(AIM OF THE TASK) Please retype only the lines below that run from the one containing "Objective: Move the" through the last line, both included, without altering a word.

++++++

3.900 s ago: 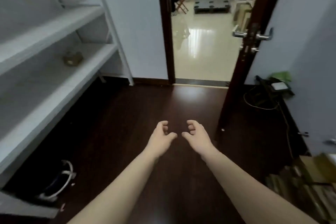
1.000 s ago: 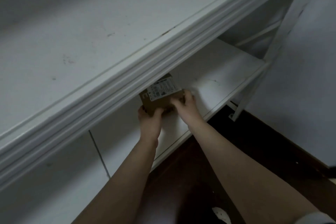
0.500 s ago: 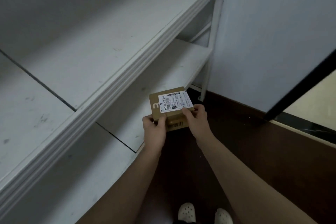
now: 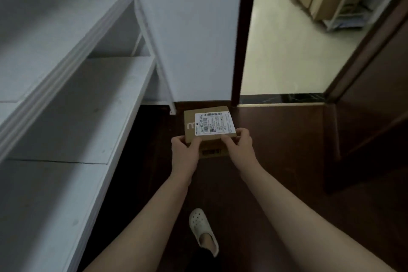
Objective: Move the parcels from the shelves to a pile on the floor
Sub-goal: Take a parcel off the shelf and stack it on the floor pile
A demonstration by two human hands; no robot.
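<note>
Dark floor, white shelves left, open doorway ahead.

Parcel: near corners are covered by the left hand and right hand, underside out of sight. Fine print on its label is too small to read; dark stamp on front face is blurred. Shelves run off left and top edges; cartons in the far room are blurred, cropped at the top.
</note>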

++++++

(COMPLETED EXERCISE)
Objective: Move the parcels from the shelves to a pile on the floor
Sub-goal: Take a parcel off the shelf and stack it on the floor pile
A demonstration by two human hands; no robot.
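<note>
Dark floor, white shelves left, open doorway ahead.

Parcel: near corners are covered by the left hand and right hand, underside out of sight. Fine print on its label is too small to read; dark stamp on front face is blurred. Shelves run off left and top edges; cartons in the far room are blurred, cropped at the top.
</note>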

The answer has been given, and the exercise is complete.